Summer with your college student – Part 1
By Diane Schwemm
A couple of months ago my oldest son, a freshman, was exploring the possibility of a summer internship on campus. It would have been more interesting than returning to last summer’s job at the local Cineplex, but it didn’t work out, so he’s coming home. This could be the last summer he spends with us, so I’m really looking forward to it.
That said, I know I should prepare for significant changes in how our family functions. After he left in August, we adjusted to being a foursome, and now we’ll be back to five. His younger brother took over his bedroom, and the room Josh was “downsized” into became a dumping ground for various boxes and bins (and an enormous, anemic potted palm tree my middle son and I found on the side of the road wearing a “Free, Take Me!” sign).
So, while Josh is packing up his dorm room in Massachusetts, I’ll be busy cleaning at home. And I’ve been alerted by the experts (my friends who have older kids and have been through this already) that there are other things I should know about what’s around the corner.
- Summer may start slowly. It’s common for students to come home run-down, sleep deprived, and even sick (I wrapped up my own freshman spring semester with some all-nighters to finish schoolwork and promptly came down with a virus that delayed the start of my summer employment by weeks). Hopefully your student won’t come home sick, but he will certainly come home tired and will need to sleep and sleep some more. Patience is advised.
- Will work for food. Your student may not have a job lined up yet. This isn’t the end of the world, but he should start pounding the pavement as soon as he’s caught up on rest. In the meantime, he may or may not be interested in being hired by you (or friends and neighbors) to do some home/yard projects — it may depend on how low his bank account has gotten.
- Expect change. This person moved away from home and functioned independently for the better part of a year. He established an identity completely apart from the world where he grew up. Be ready for new interests, new friends, new domestic habits, a new conversational style, in my son’s case new facial hair… and have fun getting to know him again.
- Revisit house rules. Family rules and expectations usually need to adapt and it’s good to talk up front about what might work best for both of you. If you feel like a curfew is still in order, agree on a reasonable one; it may be that it’s more important to you to have the family car back in the garage by a certain time. Talk about what kind of help you expect around the house — maybe he’s not available to chauffeur his younger siblings any more but would be interested in something more adult, like cooking dinner now and then. With a job and a social life, your student may not be around a whole lot, but it’s fair to ask him to keep you posted on his schedule and whereabouts.
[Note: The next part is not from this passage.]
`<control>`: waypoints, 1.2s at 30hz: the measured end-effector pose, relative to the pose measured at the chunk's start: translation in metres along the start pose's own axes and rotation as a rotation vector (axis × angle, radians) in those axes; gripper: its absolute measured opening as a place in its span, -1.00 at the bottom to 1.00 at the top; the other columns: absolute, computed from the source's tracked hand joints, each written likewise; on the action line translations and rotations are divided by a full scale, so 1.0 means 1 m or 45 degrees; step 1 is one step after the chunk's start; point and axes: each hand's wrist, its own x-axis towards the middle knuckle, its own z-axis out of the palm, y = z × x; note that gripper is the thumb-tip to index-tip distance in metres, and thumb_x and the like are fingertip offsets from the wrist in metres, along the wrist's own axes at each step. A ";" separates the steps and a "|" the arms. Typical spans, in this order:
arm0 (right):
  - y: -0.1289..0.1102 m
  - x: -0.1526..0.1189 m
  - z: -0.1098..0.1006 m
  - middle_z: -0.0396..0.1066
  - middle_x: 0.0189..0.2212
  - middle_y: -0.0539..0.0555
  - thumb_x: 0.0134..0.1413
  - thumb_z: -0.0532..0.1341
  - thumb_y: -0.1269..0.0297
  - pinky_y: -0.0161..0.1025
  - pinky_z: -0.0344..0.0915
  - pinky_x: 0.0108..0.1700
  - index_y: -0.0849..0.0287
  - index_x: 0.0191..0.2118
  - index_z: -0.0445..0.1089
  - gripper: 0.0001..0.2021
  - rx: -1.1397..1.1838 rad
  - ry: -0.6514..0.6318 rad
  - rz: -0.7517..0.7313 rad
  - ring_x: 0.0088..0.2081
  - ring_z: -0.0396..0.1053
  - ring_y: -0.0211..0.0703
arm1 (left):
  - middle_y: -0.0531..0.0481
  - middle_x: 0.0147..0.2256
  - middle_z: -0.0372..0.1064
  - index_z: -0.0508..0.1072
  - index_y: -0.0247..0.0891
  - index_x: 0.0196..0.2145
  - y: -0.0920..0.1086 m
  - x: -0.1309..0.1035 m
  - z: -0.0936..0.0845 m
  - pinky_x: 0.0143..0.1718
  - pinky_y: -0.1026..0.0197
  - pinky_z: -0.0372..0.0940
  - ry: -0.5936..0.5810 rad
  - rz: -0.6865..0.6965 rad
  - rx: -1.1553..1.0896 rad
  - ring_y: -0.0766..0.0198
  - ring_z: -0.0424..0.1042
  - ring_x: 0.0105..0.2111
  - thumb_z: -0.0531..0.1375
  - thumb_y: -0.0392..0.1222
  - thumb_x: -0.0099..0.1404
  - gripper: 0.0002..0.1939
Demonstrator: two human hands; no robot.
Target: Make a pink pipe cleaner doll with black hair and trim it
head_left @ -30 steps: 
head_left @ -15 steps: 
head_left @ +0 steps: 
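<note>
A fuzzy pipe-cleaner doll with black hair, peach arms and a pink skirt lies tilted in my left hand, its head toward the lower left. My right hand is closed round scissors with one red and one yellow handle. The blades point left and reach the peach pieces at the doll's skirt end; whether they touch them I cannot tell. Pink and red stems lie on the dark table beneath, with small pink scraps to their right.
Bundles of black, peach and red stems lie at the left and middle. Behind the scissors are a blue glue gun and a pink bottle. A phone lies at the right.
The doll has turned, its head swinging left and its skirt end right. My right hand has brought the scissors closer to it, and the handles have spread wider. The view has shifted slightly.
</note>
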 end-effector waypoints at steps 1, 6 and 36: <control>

- Family time. Some students plug right back into the family routine, but others detach a bit after starting college. Include your student as you plan family trips and activities, and understand if he’s not on board for all of them. If something’s especially important to you, make sure he knows it and can commit to it. If he is free for an evening or weekend, invite him to set the agenda.
I usually wish time would slow down, but right now I can’t wait for summer and my son’s homecoming. Anyone want to adopt a large potted plant?